WORK REQUIRED - Return the listing exactly. Keep no pictures.
RAW DATA section start
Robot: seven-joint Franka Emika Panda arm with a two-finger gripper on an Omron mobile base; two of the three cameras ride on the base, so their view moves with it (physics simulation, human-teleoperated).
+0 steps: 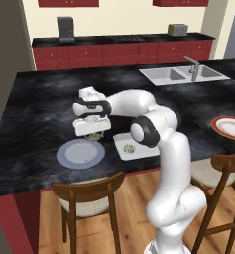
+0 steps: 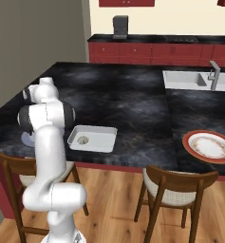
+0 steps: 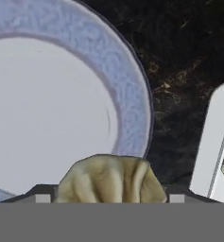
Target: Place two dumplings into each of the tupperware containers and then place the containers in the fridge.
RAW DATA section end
SOLUTION FOR THIS TASK -
Robot: seven-joint Franka Emika Panda arm with a two-finger gripper on an Omron mobile base; two of the three cameras ride on the base, so their view moves with it (physics simulation, human-teleoperated).
+0 steps: 
+0 steps: 
+0 steps: 
Target: Place two dumplings into each of the tupperware containers and then place the containers in the fridge.

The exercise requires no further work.